Legal Thievery at the Closing Table

July 8, 2002, Revised November 13, 2006

"I paid $2240 in lender fees when my loan closed, compared to the $880 I was quoted at the time my rate was locked. It was a total surprise that hit me at the closing table. With my house purchase at stake, there was nothing I could do. This is outrageous…why doesn’t the government do something about it?"

I share your outrage. Unfortunately, the Federal Government is largely responsible for creating the problem in the first place.

The "price" of a home loan has three major components: the interest rate; points, which are an upfront charge expressed as a percent of the loan; and lender fees which are dollar charges for each of a number of lender services, such as processing, document preparation, inspection, and so on.

Lender fees should be the least troublesome component of the price. They are designed to cover the costs of lending, which do not change much in the short term. Hence, there is no legitimate reason why lenders can’t guarantee them when they quote a price to the borrower. The guarantee could, and should, be a single dollar figure. Borrowers don’t give a fig what the separate items are.

Rates and points, in contrast, are market-driven, fluctuating from day to day in line with changes in capital markets. Lenders can’t be expected to guarantee rates and points unless they know that the borrower is committed as well. Otherwise, borrowers would close with the lender from whom they have a price quote only when prices rise following the quote; when prices decline, they would get a new quote from another lender.

Yet the reality is exactly the reverse. Lenders will lock the rate and points as soon as they have some reasonable assurance that the borrowers will close with them. The lock usually occurs from 30 to 60 days before closing, unless the borrower elects to "float" the terms in hope that prices will decline. But lender fees can change anytime, including the day of closing.

How can that be? Thank the Real Estate Settlement Procedures Act (RESPA), and the Good Faith Estimate (GFE) of settlement costs, developed by HUD in administering that law. The GFE is supposed to help borrowers shop knowledgeably for settlement cost services. In practice, it provides legal sanction for lenders to cheat borrowers at the closing table. It could not do this more effectively if it were deliberately designed for that purpose.

The GFE sanctifies itemized pricing of lender fees by providing space for any expense category a lender wishes to use, while total lender charges are not shown anywhere. Further, as if to discourage borrowers from calculating their own total, the GFE intermixes lender charges with charges of third parties.

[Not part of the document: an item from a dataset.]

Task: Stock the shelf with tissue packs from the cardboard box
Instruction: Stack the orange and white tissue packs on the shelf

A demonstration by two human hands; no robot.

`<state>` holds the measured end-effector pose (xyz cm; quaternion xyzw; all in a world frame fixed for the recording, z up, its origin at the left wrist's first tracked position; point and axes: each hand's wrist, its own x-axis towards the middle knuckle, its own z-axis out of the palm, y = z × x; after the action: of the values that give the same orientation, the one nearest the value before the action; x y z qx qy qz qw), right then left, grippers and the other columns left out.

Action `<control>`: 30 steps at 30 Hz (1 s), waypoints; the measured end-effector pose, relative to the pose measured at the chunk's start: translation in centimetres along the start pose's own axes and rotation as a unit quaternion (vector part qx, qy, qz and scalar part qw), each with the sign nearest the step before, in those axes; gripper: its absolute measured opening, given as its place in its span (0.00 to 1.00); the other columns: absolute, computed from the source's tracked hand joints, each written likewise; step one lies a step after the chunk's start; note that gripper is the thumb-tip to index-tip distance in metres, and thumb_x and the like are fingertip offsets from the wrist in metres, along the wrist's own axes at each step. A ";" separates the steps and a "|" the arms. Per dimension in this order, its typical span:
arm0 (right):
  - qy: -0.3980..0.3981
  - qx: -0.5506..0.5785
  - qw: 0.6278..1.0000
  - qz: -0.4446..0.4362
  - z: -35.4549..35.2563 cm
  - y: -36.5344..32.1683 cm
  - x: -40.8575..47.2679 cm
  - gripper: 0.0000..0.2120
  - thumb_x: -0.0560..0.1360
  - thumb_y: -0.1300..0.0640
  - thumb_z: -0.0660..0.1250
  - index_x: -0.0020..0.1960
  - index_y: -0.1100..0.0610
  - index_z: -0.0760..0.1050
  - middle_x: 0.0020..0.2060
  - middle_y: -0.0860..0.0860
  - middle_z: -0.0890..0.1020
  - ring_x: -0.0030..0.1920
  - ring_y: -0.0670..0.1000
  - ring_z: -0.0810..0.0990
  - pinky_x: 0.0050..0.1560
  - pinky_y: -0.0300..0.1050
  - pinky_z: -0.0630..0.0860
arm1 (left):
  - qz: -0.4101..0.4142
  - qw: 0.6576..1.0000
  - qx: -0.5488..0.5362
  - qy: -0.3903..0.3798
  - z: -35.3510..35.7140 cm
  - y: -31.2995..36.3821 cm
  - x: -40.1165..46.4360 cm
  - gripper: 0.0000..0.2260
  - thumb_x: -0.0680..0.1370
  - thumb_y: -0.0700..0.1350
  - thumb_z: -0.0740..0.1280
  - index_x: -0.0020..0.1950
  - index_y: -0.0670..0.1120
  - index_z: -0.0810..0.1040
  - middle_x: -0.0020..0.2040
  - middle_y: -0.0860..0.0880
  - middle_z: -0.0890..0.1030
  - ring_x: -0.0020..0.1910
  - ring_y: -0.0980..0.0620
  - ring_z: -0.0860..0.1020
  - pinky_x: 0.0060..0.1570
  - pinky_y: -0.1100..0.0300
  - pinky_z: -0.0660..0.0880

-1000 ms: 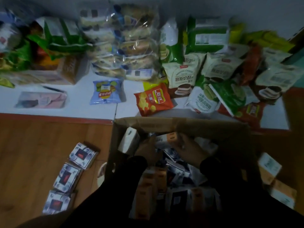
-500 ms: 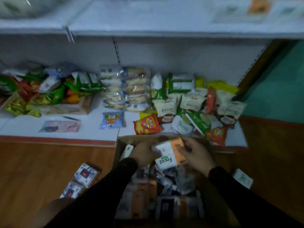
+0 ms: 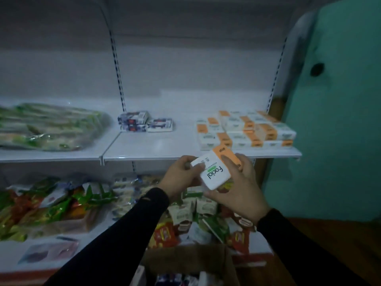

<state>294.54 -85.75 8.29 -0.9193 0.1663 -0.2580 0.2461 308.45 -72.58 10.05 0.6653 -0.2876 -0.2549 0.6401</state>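
i'm holding one tissue pack (image 3: 216, 170) in both hands, just in front of the edge of the upper shelf (image 3: 156, 145). my left hand (image 3: 181, 178) grips its white end, thumb on top and fingers curled under. my right hand (image 3: 240, 186) cups the other side, fingers wrapped over the orange end and palm beneath. the pack is tilted, white face up, with the word "facial" printed on it.

just behind the pack, on the right part of that shelf, sits a stack of tissue packs (image 3: 245, 129) in the same white and orange, piled in two layers. further left on the same shelf are a few small dark-printed boxes (image 3: 144, 121), and at the far left a big clear bag of green-wrapped goods (image 3: 49, 126).

under my hands the lower shelf (image 3: 12, 252) is crowded with snack bags (image 3: 61, 205) in green, red and white. nearest me, at the bottom edge, is the open cardboard box (image 3: 185, 259), with more packs dimly visible inside. a teal wall (image 3: 338, 120) stands to the right.
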 end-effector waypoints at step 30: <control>0.085 -0.254 0.962 0.054 -2.2 8.6 14.2 0.33 0.75 0.34 0.52 0.70 0.54 0.71 0.70 0.56 0.71 0.71 0.56 0.65 0.72 0.52 0.57 | 0.085 0.761 0.636 0.097 -6.8 -3.1 14.0 0.34 0.68 0.67 0.38 0.59 0.51 0.71 0.59 0.46 0.73 0.60 0.45 0.70 0.59 0.52 0.67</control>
<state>303.27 -99.77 10.85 -0.9159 0.2964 -0.2705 0.0032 323.28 -77.68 7.67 0.9137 -0.3752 0.1074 0.1136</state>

Since the names of the various items mean little or nothing to the typical borrower, only the most astute and determined can figure out the total of lender charges.

The result is that the borrower is encouraged to focus on the details of lender charges rather than the total, which is the only number they really need. I tire of the many letters I receive from borrowers who ask "What is an endorsement fee (or a document review fee, or a funding fee, etc)", and "Is this a reasonable charge?" These are questions that should never be asked.

But it gets worse. All the numbers on the GFE are "estimates", subject to change right through to closing. And there are no penalties for under-estimates or omissions that are corrected at the closing table.

The rationale for viewing the numbers on the GFE as estimates is that lenders can’t be certain about some third-party charges until late in the process. But the GFE gives them the right to change not only third-partner charges, but also their own charges, which they do know with certainty. This is a Government-sponsored invitation to abuse.

While most lenders don’t accept the invitation, the GFE protects lender fees from competition. Lenders quote rates and points, which is what borrowers shop for, but not fees. An exception is some internet lenders, including Upfront Mortgage Lenders, who publish their fees and guarantee them.

HUD could fix this problem by redesigning the GFE to show lender fees as a separate category, with a total that is guaranteed by the lender. They could not do better than copy the format used by

Meanwhile, request a written list of lender charges before submitting an application, and inform the broker or lender that you expect it to be honored. In most cases, it will.